Passage: In debates about scientific replication, one side interprets failed replications as evidence that original studies were careless or even fraudulent. The passage argues for a more cautious interpretation. A replication attempt may differ subtly from the original—using a different population, measurement instrument, or laboratory context—and such differences can matter when effects are sensitive to conditions. Moreover, the passage notes that even genuine effects can appear inconsistent because estimates vary with sample size and random noise; a single study rarely pins down an exact magnitude. The author maintains that replication is essential, but primarily as a means of mapping when and where an effect occurs, not as a simplistic pass–fail test of a study’s legitimacy. The passage concludes that the most productive replication culture emphasizes transparency, shared data, and cumulative evidence.
Question: The primary purpose of the passage is to…

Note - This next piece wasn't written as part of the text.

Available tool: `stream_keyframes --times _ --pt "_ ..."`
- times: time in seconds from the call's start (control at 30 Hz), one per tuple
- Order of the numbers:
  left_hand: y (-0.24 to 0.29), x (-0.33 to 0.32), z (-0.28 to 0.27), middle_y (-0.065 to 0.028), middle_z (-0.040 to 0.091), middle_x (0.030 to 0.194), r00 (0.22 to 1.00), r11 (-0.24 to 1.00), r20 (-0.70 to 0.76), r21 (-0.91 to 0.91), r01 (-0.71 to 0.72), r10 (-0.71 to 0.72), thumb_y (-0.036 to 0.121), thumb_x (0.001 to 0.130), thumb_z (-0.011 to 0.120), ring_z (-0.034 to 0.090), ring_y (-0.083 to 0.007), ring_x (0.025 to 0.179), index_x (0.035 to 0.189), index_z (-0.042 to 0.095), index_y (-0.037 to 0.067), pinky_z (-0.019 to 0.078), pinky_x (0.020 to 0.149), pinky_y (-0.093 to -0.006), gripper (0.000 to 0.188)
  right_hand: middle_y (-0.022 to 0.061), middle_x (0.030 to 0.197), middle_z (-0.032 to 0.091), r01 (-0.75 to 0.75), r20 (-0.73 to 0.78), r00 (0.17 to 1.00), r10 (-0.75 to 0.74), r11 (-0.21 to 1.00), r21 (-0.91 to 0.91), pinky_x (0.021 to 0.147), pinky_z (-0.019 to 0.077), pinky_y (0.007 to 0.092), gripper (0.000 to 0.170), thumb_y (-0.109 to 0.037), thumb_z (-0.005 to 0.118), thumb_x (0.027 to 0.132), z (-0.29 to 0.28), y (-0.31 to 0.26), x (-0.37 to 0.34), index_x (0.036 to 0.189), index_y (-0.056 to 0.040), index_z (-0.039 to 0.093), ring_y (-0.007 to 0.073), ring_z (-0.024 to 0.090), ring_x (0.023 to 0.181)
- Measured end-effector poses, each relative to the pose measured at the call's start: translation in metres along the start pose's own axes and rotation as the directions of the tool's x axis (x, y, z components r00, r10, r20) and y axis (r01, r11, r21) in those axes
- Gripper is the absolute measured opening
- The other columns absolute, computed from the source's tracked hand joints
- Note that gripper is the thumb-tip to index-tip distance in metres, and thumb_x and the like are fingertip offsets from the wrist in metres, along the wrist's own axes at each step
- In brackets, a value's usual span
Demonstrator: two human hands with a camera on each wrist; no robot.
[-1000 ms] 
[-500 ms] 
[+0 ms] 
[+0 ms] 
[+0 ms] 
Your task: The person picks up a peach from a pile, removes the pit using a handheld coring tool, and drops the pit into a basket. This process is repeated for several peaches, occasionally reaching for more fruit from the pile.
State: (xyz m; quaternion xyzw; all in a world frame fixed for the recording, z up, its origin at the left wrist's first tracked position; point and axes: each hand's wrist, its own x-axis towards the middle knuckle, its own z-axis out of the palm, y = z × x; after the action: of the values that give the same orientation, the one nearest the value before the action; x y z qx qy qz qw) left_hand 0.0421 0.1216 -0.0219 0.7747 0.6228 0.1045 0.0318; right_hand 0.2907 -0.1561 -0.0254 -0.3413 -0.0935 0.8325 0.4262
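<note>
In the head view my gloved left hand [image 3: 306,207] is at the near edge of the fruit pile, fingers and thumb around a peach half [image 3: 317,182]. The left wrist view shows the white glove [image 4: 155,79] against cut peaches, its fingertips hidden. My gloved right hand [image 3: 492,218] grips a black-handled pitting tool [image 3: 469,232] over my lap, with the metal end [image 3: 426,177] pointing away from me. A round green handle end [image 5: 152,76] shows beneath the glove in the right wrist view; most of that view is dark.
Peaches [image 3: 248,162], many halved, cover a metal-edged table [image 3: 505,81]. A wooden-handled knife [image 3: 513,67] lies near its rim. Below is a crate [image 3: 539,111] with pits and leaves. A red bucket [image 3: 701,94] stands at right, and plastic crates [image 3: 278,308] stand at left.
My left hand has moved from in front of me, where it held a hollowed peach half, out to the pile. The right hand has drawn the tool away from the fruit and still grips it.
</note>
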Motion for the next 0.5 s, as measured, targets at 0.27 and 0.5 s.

argue that replication should be used to understand the conditions and variability of effects rather than to issue simple judgments about original studies
describe in detail the statistical formulas needed to compute sampling error
claim that most failed replications prove scientific fraud is widespread
discuss replication in science
explain how differences in measurement instruments alone account for all replication failures
Explanation
This question tests primary purpose, asking for the author's main objective in discussing scientific replication. A correct answer must identify the specific argument being made rather than just the general topic. The passage develops its argument by first presenting the simplistic view that failed replications indicate fraud or carelessness, then systematically explaining why this interpretation is problematic due to contextual differences and natural variability. The author advocates for using replication to understand conditions and variability rather than making simple pass-fail judgments. Choice A correctly identifies this primary purpose by stating the author argues replication should be used to understand conditions and variability rather than issue simple judgments. Choice C merely identifies the topic without capturing the specific argument, while choice D misrepresents the author's position by suggesting failed replications prove widespread fraud, which directly contradicts the passage's cautious interpretation.